Time Warner Cable is planning major upgrades to its Los Angeles and New York operations.
The cable giant, which is resisting a takeover attempt by Charter Communications, said Thursday it will be substantially boosting Internet speeds and its video-on-demand platforms. The improvements in Time Warner Cable's two biggest markets are part of an overall three-year plan to upgrade its systems across the nation.
“We’ll triple Internet speeds for customers with our most popular tiers of service, add more community Wi-Fi, dramatically improve the TV product and, perhaps most importantly, we’ll set a high bar in our industry for differentiated, exceptional customer service, " promised Time Warner Cable Chief Executive Rob Marcus.
On a call with analysts to discuss its fourth-quarter results, Time Warner Cable officials said its capital spending would be about $3.8 billion annually over the next three years with much of that money used to improve its service.
In Southern California, the first two areas to be overhauled are to be West Hollywood and Costa Mesa.
Officials also said the company is converting its network in Southern California to all-digital, which means any customers that have no cable box and connect directly to a wall outlet will need to get a set-top adapter to receive TV service. The move, Time Warner Cable said, allows for more bandwidth that can then be redeployed for faster broadband.
The pay-TV distributor said it is also going to make its video-on-demand platform easier to navigate and will boost its library of content to about 75, 000 hours of product. Time Warner Cable will also start to offer advanced set-top boxes that can record up to six channels at the same time, officials said. Currently, most customers can only record two channels at the same time.

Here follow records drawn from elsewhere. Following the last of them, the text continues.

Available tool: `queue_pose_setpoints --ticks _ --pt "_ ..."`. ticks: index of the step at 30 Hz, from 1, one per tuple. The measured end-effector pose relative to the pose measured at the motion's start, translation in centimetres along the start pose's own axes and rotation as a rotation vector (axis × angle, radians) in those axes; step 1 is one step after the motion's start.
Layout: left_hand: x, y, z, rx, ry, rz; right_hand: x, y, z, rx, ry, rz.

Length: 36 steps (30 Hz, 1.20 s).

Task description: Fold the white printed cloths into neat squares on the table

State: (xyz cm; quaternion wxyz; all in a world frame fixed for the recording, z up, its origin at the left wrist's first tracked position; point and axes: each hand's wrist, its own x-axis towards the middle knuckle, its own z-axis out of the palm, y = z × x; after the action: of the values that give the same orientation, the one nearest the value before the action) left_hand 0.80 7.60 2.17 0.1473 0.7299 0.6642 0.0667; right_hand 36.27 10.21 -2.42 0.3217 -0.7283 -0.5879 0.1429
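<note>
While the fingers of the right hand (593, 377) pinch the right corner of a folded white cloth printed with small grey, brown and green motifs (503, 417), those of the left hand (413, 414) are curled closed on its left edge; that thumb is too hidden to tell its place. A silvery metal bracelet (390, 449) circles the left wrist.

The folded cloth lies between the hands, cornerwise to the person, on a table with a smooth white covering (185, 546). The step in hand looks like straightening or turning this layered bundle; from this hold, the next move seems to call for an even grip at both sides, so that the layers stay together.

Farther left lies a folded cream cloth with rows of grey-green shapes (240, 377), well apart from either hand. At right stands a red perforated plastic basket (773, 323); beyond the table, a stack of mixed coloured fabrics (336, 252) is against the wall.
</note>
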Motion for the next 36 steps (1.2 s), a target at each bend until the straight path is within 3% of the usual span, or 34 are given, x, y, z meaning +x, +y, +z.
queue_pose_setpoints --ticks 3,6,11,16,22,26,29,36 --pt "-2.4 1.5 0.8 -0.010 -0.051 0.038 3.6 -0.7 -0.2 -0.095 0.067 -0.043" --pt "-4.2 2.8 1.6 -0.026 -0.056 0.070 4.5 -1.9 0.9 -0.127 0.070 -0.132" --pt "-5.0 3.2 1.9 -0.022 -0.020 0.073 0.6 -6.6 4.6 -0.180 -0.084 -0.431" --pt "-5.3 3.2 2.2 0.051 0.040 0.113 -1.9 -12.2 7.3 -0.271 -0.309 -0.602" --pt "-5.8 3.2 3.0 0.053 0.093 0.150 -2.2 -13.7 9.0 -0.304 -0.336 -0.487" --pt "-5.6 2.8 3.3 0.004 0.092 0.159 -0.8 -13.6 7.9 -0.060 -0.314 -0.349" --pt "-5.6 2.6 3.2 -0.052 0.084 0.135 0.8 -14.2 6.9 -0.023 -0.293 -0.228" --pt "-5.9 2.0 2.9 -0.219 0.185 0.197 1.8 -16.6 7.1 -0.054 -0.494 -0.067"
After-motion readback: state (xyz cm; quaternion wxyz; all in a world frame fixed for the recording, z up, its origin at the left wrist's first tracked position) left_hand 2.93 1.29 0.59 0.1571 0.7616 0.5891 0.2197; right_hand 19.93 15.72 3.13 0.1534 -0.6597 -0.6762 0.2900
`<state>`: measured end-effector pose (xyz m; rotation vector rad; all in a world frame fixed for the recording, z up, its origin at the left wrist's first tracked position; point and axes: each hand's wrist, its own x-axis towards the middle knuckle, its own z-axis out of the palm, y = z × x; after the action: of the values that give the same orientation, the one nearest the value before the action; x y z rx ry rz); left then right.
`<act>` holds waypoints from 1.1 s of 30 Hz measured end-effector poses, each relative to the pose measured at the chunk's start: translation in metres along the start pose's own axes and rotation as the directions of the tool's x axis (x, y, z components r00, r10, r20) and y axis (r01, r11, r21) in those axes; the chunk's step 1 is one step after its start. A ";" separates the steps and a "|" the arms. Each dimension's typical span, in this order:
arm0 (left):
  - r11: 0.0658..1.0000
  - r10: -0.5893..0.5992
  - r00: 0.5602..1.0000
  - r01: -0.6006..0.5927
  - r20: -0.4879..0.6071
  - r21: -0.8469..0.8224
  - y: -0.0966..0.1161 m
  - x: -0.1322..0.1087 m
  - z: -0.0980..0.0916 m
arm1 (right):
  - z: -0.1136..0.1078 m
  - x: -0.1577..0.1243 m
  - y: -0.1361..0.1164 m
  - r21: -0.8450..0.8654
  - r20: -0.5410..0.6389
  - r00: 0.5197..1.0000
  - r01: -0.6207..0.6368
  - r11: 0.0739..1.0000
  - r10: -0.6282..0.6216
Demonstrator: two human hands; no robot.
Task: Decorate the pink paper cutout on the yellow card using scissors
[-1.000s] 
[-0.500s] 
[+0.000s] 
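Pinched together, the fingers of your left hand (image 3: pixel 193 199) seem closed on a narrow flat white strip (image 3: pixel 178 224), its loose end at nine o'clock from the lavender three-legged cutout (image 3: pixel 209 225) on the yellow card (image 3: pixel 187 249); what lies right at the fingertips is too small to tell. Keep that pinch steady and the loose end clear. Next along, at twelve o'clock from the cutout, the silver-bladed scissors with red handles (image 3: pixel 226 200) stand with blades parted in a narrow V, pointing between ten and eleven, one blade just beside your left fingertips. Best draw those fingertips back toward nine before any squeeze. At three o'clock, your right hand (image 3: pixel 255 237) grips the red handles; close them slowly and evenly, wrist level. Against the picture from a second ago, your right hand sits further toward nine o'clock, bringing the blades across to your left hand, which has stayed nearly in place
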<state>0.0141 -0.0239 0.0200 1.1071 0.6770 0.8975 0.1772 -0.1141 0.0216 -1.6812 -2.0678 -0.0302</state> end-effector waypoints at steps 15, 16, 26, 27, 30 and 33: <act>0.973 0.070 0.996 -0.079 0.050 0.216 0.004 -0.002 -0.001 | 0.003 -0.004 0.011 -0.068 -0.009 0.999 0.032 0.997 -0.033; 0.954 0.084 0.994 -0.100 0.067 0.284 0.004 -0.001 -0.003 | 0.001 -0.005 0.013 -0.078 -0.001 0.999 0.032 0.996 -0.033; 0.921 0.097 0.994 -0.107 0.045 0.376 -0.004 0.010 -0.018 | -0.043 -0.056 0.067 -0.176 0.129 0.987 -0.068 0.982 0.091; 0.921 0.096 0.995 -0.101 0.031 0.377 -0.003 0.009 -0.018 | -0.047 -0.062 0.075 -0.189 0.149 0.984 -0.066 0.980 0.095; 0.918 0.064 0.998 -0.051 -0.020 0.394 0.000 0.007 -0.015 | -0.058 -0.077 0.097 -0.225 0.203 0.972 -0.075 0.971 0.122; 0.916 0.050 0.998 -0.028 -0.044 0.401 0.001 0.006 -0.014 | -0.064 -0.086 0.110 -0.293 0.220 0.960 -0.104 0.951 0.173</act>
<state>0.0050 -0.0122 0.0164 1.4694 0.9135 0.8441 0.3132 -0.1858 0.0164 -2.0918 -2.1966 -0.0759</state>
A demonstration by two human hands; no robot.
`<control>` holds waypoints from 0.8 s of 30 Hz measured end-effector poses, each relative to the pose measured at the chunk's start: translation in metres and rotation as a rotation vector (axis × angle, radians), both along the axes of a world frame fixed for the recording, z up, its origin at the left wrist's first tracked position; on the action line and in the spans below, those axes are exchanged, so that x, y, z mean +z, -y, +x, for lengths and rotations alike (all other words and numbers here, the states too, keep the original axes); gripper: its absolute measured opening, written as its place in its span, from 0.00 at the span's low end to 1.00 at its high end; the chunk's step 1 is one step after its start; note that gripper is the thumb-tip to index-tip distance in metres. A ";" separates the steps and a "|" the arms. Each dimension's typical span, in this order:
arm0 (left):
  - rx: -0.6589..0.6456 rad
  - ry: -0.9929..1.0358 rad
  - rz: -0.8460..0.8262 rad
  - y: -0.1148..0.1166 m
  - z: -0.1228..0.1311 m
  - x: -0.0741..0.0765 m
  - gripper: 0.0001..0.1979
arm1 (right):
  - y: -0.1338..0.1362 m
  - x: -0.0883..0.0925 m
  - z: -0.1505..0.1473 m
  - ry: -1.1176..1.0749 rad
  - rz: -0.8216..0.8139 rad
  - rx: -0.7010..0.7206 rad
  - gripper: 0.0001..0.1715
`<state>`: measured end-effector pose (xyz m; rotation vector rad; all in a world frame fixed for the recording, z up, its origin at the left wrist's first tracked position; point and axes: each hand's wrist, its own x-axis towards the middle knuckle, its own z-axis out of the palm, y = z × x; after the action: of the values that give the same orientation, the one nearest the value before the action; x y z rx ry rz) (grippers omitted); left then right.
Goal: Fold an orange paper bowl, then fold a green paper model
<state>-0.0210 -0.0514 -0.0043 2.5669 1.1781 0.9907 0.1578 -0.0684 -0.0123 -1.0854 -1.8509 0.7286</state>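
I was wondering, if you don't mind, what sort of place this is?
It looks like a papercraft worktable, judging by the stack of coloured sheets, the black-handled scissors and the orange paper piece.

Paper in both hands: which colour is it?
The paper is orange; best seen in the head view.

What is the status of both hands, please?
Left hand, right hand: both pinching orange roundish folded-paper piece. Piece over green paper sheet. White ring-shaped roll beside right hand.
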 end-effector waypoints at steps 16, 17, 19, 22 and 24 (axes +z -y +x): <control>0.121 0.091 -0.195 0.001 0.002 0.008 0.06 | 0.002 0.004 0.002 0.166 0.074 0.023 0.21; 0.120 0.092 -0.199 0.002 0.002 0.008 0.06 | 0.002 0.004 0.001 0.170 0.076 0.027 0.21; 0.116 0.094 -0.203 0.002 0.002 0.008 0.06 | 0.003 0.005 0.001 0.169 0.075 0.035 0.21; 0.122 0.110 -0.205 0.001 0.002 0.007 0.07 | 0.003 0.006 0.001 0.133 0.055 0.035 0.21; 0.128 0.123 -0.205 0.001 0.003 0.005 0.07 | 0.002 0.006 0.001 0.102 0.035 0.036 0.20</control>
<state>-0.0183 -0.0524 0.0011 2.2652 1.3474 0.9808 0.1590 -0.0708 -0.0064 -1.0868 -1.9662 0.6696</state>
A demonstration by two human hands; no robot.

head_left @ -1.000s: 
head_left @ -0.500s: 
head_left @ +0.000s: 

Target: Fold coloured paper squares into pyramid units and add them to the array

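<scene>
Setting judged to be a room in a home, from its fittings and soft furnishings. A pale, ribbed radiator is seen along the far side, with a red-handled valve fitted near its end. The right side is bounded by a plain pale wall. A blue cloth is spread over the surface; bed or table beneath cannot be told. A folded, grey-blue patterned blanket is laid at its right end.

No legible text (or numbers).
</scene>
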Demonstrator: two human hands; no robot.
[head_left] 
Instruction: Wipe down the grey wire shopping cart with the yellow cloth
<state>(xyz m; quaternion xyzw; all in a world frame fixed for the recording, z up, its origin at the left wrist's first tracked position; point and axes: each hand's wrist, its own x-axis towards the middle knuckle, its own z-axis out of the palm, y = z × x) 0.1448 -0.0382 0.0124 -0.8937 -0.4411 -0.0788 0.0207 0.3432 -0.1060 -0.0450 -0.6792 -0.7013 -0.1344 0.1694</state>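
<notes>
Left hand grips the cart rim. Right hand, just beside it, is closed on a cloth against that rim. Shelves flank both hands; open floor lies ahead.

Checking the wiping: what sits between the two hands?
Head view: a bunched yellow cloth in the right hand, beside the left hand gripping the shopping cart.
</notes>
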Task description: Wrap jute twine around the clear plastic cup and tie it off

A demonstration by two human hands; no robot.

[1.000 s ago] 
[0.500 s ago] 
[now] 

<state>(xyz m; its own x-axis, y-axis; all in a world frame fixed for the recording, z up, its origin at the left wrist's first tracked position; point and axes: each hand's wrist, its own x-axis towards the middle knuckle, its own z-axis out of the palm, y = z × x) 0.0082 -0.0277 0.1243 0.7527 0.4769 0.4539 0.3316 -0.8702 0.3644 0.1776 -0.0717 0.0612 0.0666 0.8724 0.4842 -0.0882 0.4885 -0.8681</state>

For the quarter ending Dec. 31, 2013, Time Warner Cable had better-than-expected results. The company, which has 14.4 million customers overall and 11.2 million video subscribers, said profits jumped 5% to $540 million. Revenues increased about 2% to 5.6 billion.
The company continued to lose video subscribers, primarily as a result of its ugly fight with CBS last summer. For the fourth quarter, Time Warner Cable lost 217, 000, but that was a smaller loss than the third quarter, when 300, 000 subscribers cut the cord. Executives said that so far this year the picture is brightening.
Marcus reiterated that Charter's current offer of $37.4 billion or $132.50 per share for Time Warner Cable is insufficient. Including debt, Charter's offer is valued at $61.4 billion. Marcus said an offer of $160 per share, of which $100 would be in cash and $60 in Charter stock would bring Time Warner Cable to the table.